▶ **Work request**: Each line holding the string "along" is to be copied from the data.
----------------------------------------
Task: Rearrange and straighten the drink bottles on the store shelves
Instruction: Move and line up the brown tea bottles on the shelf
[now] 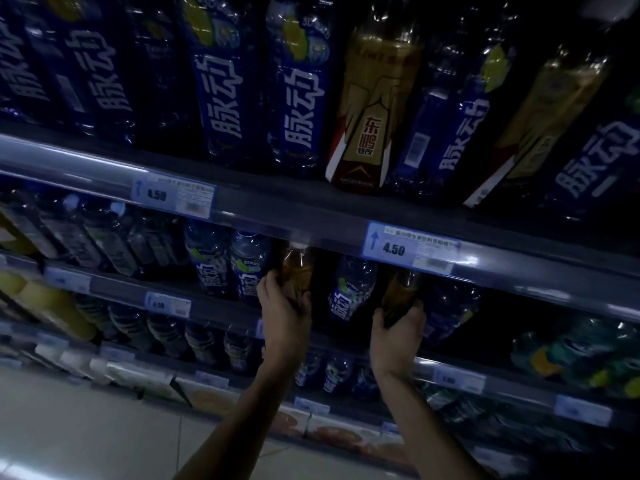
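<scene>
**Step in hand: pulling stray bottles.** The left hand (284, 306) was curled round one amber bottle (298, 268) and the right hand (398, 327) round a second amber bottle (400, 291), both on the shelf (117, 289). A blue bottle (349, 289) stood between the hands. Judged next: drawing both out under the price rail (311, 220) above the hands without tipping the blue bottle.

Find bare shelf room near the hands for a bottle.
One dark patch looks bare: same shelf, between the blue bottle beside the right hand and the green bottles. Top shelf is packed; left of the left hand too.

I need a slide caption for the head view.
Left hand grips the left amber bottle, right hand the right amber bottle.
</scene>
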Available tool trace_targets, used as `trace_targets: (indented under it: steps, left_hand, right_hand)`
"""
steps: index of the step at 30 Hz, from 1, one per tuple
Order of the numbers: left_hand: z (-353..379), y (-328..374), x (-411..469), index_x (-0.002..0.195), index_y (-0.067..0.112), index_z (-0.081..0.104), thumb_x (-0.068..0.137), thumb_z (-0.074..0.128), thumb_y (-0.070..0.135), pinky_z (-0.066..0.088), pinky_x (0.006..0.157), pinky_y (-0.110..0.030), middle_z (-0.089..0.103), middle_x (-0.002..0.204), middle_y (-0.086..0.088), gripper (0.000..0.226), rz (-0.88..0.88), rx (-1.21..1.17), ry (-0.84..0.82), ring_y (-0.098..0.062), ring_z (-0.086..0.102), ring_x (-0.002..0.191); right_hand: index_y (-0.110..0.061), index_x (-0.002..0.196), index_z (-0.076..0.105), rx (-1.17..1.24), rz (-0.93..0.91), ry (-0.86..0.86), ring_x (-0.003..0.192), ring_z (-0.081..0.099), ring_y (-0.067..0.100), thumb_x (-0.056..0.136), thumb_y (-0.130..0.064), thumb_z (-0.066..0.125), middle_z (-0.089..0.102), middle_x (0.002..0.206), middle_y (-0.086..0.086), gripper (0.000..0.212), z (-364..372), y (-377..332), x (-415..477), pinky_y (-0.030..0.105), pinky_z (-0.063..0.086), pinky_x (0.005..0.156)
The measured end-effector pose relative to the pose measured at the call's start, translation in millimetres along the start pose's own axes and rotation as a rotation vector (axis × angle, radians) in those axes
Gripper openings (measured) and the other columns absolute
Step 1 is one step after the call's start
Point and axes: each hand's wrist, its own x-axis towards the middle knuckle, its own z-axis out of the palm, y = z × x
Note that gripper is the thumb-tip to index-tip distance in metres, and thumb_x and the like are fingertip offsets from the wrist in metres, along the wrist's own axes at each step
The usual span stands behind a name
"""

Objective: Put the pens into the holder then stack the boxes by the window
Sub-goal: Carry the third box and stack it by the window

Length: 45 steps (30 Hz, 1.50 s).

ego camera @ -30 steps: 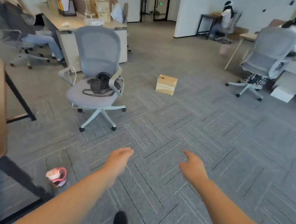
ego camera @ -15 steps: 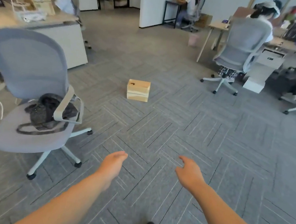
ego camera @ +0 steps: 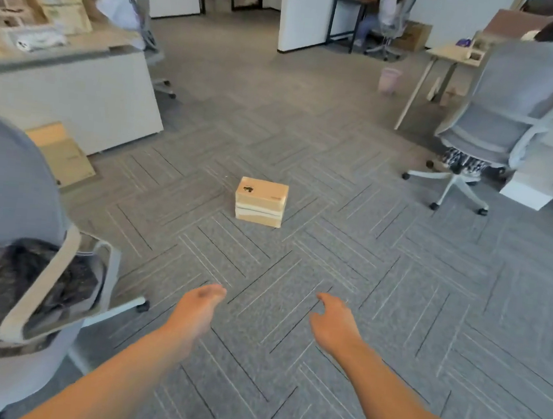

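Box-stacking step, approach phase: left hand [ego camera: 200, 306] and right hand [ego camera: 333, 323] are held forward, empty, fingers loosely extended, well short of the small tan cardboard box [ego camera: 260, 201] on the grey patterned carpet [ego camera: 382, 253]; the next move likely requires closing in and gripping its sides.

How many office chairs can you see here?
4: the near-left chair, the occupied right chair, the upper-left chair, and the far chair at the back. More may be hidden.

Tan box [ego camera: 260, 201] upright on carpet [ego camera: 397, 271]; perhaps two stacked
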Motion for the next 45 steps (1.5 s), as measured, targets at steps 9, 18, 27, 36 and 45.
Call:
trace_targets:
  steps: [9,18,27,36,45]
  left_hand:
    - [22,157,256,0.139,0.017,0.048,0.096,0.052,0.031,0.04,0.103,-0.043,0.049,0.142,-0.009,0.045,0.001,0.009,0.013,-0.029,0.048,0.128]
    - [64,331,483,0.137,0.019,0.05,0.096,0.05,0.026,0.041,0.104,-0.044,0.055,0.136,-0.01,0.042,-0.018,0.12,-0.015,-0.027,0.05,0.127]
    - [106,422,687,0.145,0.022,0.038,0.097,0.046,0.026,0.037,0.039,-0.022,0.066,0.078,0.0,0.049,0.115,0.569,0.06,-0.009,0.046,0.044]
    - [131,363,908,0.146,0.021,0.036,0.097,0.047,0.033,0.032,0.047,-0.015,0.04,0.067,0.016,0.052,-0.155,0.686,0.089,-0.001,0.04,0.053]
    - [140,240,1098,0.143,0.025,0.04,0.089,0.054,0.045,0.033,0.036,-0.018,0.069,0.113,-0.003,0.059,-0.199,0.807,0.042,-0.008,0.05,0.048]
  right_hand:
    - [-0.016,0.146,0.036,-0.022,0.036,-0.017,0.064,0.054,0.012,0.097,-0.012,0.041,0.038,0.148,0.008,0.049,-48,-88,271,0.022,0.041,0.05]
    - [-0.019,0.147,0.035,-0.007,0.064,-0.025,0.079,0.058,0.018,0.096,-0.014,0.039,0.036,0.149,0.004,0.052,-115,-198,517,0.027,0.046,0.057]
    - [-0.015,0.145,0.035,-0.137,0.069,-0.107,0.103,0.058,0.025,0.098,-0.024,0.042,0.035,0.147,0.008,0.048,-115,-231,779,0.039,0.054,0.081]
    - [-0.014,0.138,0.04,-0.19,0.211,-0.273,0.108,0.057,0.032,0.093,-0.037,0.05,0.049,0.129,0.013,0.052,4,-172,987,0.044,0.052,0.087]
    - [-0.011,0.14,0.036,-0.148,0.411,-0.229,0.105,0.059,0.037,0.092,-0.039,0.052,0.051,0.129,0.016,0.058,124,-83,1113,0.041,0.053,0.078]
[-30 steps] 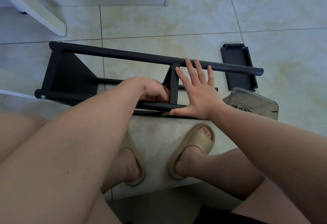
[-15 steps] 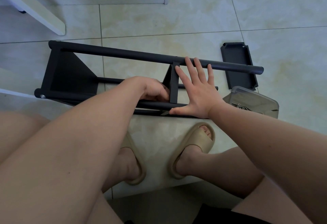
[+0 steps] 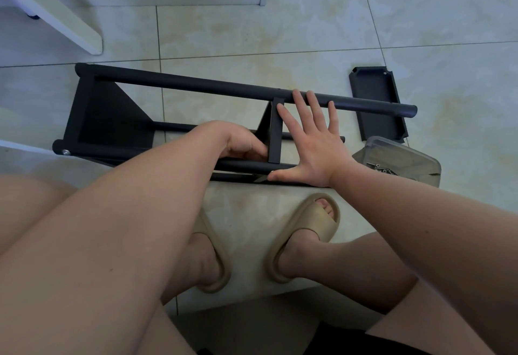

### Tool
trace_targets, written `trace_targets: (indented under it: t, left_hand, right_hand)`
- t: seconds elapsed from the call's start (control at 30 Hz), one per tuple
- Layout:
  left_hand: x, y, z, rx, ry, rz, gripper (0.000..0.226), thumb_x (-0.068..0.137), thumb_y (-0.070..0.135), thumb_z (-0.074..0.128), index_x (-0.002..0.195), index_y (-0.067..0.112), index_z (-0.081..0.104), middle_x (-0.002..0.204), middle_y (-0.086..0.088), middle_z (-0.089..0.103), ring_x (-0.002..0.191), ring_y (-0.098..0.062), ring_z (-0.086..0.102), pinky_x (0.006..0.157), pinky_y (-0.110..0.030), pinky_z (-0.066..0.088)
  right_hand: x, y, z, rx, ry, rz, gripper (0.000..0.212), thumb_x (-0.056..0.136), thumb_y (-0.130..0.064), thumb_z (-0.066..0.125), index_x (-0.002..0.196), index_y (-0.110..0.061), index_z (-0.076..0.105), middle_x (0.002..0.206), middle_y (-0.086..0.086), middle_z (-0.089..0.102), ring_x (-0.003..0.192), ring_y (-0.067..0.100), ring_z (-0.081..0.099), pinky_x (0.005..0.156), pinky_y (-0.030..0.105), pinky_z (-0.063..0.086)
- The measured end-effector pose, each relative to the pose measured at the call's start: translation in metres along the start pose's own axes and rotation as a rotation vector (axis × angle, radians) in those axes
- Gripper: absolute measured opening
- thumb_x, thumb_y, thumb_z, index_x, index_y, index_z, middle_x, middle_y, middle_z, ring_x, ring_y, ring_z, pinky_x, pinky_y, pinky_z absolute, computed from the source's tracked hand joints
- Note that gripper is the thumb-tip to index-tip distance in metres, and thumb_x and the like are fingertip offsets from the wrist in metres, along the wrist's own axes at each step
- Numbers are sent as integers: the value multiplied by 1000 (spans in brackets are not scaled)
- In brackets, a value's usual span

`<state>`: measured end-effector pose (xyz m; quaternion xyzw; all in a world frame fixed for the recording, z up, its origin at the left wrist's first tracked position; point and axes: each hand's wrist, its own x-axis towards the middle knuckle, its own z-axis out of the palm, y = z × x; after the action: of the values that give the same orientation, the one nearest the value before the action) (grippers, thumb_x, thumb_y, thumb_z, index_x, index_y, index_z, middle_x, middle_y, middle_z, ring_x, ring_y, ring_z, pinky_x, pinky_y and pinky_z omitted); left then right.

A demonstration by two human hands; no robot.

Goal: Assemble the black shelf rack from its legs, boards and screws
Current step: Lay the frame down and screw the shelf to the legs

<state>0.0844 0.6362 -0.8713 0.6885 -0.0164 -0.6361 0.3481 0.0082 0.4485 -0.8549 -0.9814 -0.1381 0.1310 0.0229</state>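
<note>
The half-built black rack (image 3: pixel 196 85) lies sideways on the floor tiles, the right hand (image 3: pixel 311 147) spread flat just right of its middle board (image 3: pixel 275 130), the left hand (image 3: pixel 244 146) curled just left of it, grip hidden, a spare board (image 3: pixel 377 102) off the rack's right end.

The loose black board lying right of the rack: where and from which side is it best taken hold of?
Probably a pinch grip on the right long lip, from above and the right. The loose black board lies flat, lip upward; the rack leg crosses over it from the left in this view, and the screw box crowds its near end.
</note>
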Motion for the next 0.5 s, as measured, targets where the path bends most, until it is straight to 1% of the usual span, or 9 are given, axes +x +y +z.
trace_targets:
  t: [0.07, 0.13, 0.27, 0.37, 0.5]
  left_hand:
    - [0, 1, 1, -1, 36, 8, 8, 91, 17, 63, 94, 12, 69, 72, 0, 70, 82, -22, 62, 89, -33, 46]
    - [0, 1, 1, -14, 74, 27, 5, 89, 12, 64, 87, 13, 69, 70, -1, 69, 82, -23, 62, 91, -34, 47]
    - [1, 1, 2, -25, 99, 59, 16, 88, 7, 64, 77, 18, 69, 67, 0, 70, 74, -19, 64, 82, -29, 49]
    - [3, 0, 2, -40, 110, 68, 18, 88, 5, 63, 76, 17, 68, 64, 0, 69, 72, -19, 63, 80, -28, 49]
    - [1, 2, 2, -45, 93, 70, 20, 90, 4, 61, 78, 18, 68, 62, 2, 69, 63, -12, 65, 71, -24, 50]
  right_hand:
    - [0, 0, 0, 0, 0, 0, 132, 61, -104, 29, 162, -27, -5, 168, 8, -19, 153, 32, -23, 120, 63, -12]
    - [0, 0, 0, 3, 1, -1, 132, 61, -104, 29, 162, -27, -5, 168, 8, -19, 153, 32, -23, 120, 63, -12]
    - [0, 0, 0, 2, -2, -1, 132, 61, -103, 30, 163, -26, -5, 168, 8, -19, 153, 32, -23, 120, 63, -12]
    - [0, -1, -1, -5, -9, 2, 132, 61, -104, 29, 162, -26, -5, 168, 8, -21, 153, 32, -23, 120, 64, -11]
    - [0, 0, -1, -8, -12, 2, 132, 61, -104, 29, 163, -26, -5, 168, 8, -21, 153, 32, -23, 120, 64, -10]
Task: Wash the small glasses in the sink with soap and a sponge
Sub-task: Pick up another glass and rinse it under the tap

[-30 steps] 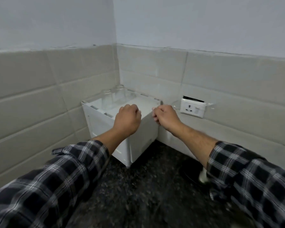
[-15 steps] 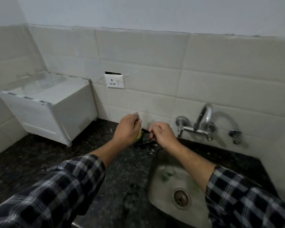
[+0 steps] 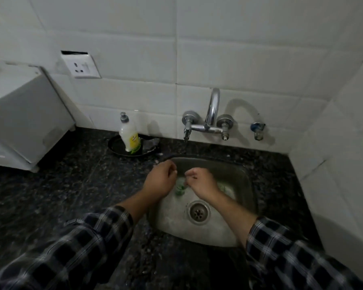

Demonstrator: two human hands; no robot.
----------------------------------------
▶ **Solution to this problem**:
The measured end-effector pose relative to the pose measured at the call's start, translation in millimetres along the start pose's own axes and rotation as a rotation vector (axis × angle, radians) in those axes
Note that gripper is the thumb-tip to index-tip distance in metres, and thumb_x and the like are fingertip offsets from the wrist in metres, along the wrist's own axes at each step
- The measured end-effector pose, each relative to the pose measured at the call's start: translation in metres along the start pose's own axes and rotation as a rotation vector (axis × angle, radians) in those axes
- Note that gripper is the thumb-tip to index-tip distance in metres, and thumb_x and the like are fingertip offsets from the wrist in metres, along the wrist's own axes at each step

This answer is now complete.